• [Exercise]:
Would you output the listing exactly, with every image omitted?

• [Data]:
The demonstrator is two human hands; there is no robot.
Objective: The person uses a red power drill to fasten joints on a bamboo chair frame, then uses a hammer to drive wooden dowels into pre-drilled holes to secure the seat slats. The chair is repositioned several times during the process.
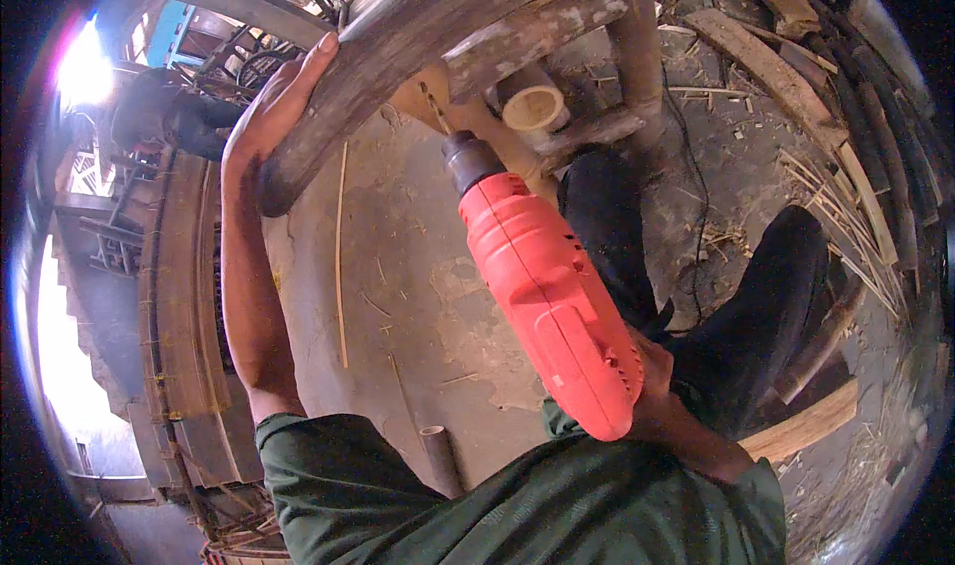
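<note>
A red power drill [557,311] slants across the middle, its black chuck [472,160] toward the top. My right hand [652,371] is closed round its handle, mostly hidden behind the drill body. The drill bit [435,109] reaches a pale cut piece of wood [408,95]; I cannot tell how deep its tip sits. My left hand [274,107] grips a thick, weathered dark-brown pole [368,78], thumb along its upper side and the other fingers mostly hidden. Beside the bit, a shorter mottled pole [537,43] meets the same frame.
A hollow bamboo end [534,107] faces me beyond the chuck. My dark-trousered legs [741,306] extend at right, near a black cord [701,187]. Split bamboo pieces [766,73] and thin strips [846,217] lie farther right. Another person [169,112] bends over at far left, near stacked slats [184,296].
</note>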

• [Answer box]:
The demonstrator is two human hands; there is no robot.
Objective: The person uses a red power drill to fasten joints on a bamboo chair frame, then uses a hammer to drive wooden dowels into pre-drilled holes to secure the seat slats. The chair is repositioned several times during the process.
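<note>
A red power drill [557,311] slants across the middle, its black chuck [472,160] toward the top. My right hand [652,371] is closed round its handle, mostly hidden behind the drill body. The drill bit [435,109] reaches a pale cut piece of wood [408,95]; I cannot tell how deep its tip sits. My left hand [274,107] grips a thick, weathered dark-brown pole [368,78], thumb along its upper side and the other fingers mostly hidden. Beside the bit, a shorter mottled pole [537,43] meets the same frame.
A hollow bamboo end [534,107] faces me beyond the chuck. My dark-trousered legs [741,306] extend at right, near a black cord [701,187]. Split bamboo pieces [766,73] and thin strips [846,217] lie farther right. Another person [169,112] bends over at far left, near stacked slats [184,296].
</note>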

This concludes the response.